Like most liqueurs, nocino is easy but requires patience. You slice the nuts and cover them with strong booze, sugar, and spice, and allow the mixture to infuse for forty days, until it is nearly black. The real test of patience begins after you bottle it. Ten-year-old nocino is said to be the best, and certainly you would never drink this summer's batch before cold weather sets in this fall. Mature nocino has a complex flavor of nutmeg, allspice, coffee, and caramel. Drink it neat as a digestif or use it to flavor desserts. A few tablespoons of nocino lightly whisked into a cup of heavy cream will cause it to seize, as if magically transformed into cooked custard. The thickened cream is called "posset," and can be used as a sauce alongside cakes or other desserts.


----------



## sb

Steeler - In the last year, I've become reacquainted with Black Walnuts (as opposed to English Walnuts). I find the taste enchanting, in small quantities, perhaps like Blue Cheese.

So, question is: have you made the liqueur with Black Walnuts?

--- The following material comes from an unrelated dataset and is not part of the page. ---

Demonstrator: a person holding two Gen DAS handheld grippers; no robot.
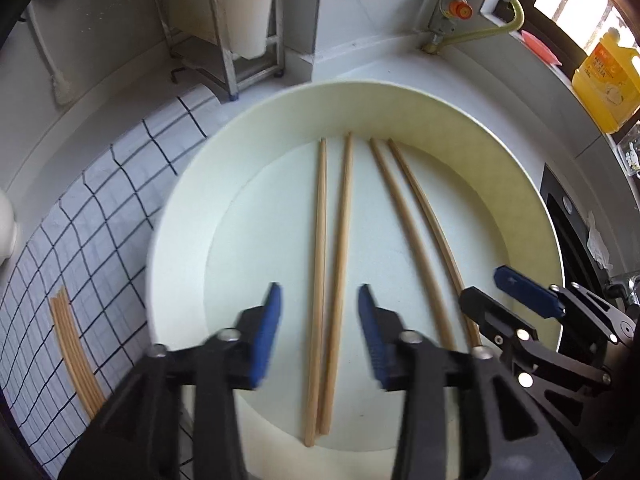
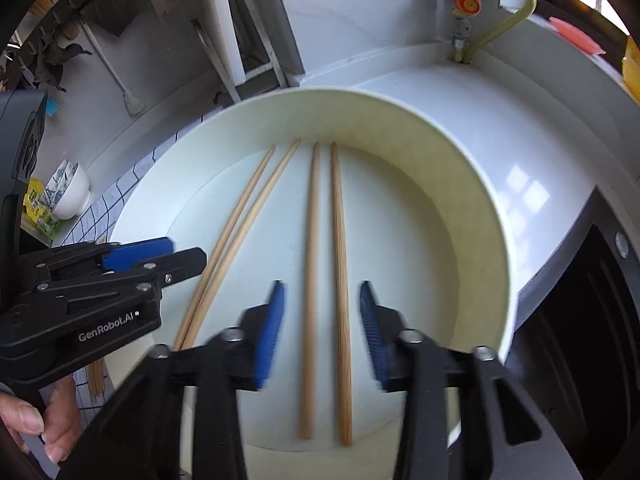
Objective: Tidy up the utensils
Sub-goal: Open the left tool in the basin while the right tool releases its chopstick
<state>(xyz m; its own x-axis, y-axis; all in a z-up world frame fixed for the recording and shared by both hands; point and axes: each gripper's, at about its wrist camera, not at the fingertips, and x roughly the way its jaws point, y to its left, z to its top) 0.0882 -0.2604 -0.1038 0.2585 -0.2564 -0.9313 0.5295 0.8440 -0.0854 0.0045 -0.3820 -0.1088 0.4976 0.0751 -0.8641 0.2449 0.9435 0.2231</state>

Steeler - thanks for the recipe. I'm going to try it with Black Walnuts.


----------



## steelernation

Oh, right...that recipe said English walnuts...well, I've used black, as that is what it should be. Yes, I really like the flavor, but not in everything (as opposed to how I like blue cheese ). Black walnut fudge was very good, but whole grain breakfast cereal with black walnuts was bad.


----------



## PAtrapper37




----------



## sb

Steeler - I use Black Walnuts in my cooked multi grain, multi nut, multi fruit, multi seed cooked cereal and I add them when I raid my wife's health version of cold box-cereal.

I found out that Grocery stores selling bagged, Hammons Black American Walnuts, subtitled: 'A Wild Harvest of Bold Rich Taste' are selling wild harvested Black Walnuts. Hammons is acting as a consolidator, packager, distributor of wild harvested American Black Walnuts.

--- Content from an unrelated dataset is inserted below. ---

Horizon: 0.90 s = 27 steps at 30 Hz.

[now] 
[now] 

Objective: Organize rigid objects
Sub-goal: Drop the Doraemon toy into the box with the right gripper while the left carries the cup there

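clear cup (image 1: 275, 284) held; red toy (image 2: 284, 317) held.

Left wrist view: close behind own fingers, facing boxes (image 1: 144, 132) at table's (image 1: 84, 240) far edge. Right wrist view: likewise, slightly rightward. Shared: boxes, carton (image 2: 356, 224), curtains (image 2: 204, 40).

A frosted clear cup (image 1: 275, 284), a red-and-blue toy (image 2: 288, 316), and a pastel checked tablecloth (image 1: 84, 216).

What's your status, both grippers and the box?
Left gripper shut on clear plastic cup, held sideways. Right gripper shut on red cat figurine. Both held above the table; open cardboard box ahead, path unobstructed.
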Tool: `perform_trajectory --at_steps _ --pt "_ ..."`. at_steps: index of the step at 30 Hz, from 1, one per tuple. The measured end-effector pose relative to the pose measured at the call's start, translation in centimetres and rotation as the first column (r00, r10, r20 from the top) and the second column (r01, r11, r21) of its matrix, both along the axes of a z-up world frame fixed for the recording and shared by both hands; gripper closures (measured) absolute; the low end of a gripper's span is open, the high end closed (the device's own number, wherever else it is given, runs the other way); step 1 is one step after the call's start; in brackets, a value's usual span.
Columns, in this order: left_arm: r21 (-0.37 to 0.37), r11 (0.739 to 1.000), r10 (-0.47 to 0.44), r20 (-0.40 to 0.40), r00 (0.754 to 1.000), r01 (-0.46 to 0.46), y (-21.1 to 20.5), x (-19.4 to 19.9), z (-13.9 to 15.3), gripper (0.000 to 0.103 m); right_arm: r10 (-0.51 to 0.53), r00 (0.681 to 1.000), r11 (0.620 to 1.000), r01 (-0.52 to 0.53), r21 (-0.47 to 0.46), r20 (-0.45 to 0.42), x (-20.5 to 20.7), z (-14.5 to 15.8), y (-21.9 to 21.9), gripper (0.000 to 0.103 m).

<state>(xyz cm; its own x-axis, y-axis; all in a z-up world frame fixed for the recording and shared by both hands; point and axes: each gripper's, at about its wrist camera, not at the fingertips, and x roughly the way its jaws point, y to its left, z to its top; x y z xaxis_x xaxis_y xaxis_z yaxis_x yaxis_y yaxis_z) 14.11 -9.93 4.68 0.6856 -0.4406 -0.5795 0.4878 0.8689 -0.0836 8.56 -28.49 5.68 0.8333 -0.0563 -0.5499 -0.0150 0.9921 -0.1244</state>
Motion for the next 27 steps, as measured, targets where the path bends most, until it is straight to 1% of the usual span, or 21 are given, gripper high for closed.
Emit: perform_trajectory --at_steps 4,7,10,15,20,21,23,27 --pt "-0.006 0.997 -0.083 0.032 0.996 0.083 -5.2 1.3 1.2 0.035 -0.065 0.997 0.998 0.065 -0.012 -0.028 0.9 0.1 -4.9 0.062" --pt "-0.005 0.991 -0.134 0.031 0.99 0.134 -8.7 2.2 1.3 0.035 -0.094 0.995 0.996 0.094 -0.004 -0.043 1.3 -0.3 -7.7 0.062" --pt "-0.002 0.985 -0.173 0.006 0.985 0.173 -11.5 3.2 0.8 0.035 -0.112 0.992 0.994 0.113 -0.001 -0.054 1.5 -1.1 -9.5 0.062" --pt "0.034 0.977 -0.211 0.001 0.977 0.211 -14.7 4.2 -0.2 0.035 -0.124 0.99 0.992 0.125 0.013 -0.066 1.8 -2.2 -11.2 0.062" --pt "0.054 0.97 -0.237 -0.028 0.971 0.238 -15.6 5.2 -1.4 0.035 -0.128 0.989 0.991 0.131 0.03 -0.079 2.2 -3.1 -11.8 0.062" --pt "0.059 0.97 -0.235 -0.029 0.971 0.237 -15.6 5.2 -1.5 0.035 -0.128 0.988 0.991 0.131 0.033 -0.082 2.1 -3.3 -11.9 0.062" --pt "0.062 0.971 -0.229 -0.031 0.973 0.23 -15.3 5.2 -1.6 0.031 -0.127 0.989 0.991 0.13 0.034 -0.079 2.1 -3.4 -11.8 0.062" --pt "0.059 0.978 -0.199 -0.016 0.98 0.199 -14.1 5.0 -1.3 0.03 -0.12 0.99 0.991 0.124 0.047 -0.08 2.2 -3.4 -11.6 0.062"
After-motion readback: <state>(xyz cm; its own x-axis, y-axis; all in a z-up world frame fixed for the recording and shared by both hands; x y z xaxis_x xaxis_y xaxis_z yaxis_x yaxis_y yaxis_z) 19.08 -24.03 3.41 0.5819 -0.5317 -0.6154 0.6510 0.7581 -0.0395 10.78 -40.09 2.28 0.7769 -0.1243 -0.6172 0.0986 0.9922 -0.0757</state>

Hammons has a schedule of places where they stop, throughout the eastern US, for a day or day-part and buy all Black Walnuts that anybody shows up to sell. So people come with pickup trucks loaded with black walnuts and sell them by the 100 lb unit. Last year Mother Nature was so prolific that Hammons added additional "buy locations & dates" to accommodate the bounty.

I even found a local Craigslist offer where an entreprenural person said he/she would clean up the Black Walnuts from a persons property for free -- if they had 3 Black Walnut trees or more!

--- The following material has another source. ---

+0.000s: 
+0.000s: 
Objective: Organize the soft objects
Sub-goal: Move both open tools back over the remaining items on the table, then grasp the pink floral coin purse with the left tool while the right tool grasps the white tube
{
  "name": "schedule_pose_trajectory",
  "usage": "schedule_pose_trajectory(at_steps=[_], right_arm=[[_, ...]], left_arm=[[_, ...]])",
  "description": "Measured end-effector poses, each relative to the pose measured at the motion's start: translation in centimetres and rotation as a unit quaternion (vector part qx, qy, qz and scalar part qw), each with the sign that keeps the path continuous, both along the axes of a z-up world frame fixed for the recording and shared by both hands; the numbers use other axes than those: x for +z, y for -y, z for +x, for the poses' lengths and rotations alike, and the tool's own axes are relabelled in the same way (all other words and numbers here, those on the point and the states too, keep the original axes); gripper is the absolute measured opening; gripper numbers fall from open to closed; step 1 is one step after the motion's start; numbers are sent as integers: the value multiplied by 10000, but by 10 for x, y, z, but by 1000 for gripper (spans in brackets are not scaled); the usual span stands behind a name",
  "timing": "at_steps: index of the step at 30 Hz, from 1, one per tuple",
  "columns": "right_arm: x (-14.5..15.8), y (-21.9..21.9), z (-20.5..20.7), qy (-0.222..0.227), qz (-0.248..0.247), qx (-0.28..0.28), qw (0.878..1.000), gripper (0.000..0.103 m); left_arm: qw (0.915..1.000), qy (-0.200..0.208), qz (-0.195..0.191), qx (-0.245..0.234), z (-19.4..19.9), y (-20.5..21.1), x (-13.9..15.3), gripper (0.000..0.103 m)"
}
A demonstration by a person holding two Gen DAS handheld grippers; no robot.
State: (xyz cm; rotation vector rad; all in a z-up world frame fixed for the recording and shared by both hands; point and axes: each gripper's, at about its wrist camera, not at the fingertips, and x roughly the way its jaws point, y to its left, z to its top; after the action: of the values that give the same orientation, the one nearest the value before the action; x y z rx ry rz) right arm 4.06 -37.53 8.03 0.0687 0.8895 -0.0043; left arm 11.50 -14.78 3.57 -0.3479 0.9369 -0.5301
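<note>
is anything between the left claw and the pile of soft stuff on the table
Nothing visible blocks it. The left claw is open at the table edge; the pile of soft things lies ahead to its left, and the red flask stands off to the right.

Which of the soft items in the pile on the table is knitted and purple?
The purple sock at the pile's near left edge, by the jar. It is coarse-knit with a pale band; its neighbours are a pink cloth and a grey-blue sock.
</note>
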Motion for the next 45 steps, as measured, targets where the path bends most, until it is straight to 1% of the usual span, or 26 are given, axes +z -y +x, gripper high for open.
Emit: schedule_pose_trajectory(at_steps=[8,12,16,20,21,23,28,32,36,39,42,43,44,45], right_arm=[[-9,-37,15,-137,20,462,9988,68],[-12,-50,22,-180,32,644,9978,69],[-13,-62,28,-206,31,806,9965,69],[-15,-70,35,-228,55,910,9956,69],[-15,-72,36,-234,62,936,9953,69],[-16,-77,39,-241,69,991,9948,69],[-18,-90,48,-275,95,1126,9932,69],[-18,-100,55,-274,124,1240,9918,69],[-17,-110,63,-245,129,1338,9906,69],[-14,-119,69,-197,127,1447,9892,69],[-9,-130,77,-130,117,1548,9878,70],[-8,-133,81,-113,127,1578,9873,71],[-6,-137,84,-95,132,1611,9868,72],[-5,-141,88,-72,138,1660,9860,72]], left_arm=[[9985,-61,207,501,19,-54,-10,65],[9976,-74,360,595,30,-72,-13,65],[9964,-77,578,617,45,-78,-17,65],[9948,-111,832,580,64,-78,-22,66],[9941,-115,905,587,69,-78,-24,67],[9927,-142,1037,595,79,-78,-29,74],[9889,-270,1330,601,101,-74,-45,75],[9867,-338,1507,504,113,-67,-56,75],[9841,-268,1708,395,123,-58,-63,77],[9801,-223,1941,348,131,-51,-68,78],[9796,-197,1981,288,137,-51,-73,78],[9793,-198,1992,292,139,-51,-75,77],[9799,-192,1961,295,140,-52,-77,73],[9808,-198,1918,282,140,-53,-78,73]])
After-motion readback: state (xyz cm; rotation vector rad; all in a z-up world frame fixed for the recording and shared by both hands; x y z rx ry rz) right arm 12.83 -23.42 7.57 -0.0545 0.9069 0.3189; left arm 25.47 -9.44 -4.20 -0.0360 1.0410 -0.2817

Me . . . I just buy the Hammons 1/2 lb bags at the grocery, delight in the wonderfully woodsy ambrosia and wonder what mushrooms they would best pair with?

*Anyone got any good mushroom recipes that use Black Walnuts too? Please share.*


----------



## trahn008

Get ready for this weekend and next week should prove to be a banner mushroom week. All the rains that moved thru the state should really get them pushing. If you looking to fill your baskets get out and about! Happy Hunting!


----------



## steelernation

SB - I utilized Craigslist a few years ago to get walnuts from a number of places, as well as butternuts. I stained my fingers black husking them, and ran the dehydrator finishing them off. Then they sat around forever while I slowly cracked maybe a quart's worth and ignored the rest. I finally donated them to squirrels last fall, and never finished the ones in the fridge. Glad you get good use out of them.

Trahn - yeah, if I knew the eastern portion of the state any better, I'd do a road trip, but I don't. 6-8" of rain should do it.


----------



## beagleboy

I found these boletes today just can't get up the courage to taste them to see if they are bitter. They don't stain at all.


----------



## beagleboy

I also found this chicken and coral today. The chicken was on a white oak which apparently is not normal. It is also one with a white pore surface.


----------



## Beatnik88

A white pore surface is laetiporus Cincinnatus. I prefer them over laetiporus suplhureus.


----------



## PAtrapper37

I’ve never seen more oysters than I did yesterday...was in an area that was logged a few years back...lots of tops on ground...I couldn’t walk 20 yards without finding more...I literally left thousands lol...I couldn’t pick anymore


----------



## celticcurl

beagleboy said:


> I found these boletes today just can't get up the courage to taste them to see if they are bitter. They don't stain at all.
> View attachment 9518
> View attachment 9520
> View attachment 9522


I'm guessing they are not going to taste bitter. I taste test all the time... just take a little nip and chew it up and spit it out.


----------



## beagleboy

celticcurl said:


> I'm guessing they are not going to taste bitter. I taste test all the time... just take a little nip and chew it up and spit it out.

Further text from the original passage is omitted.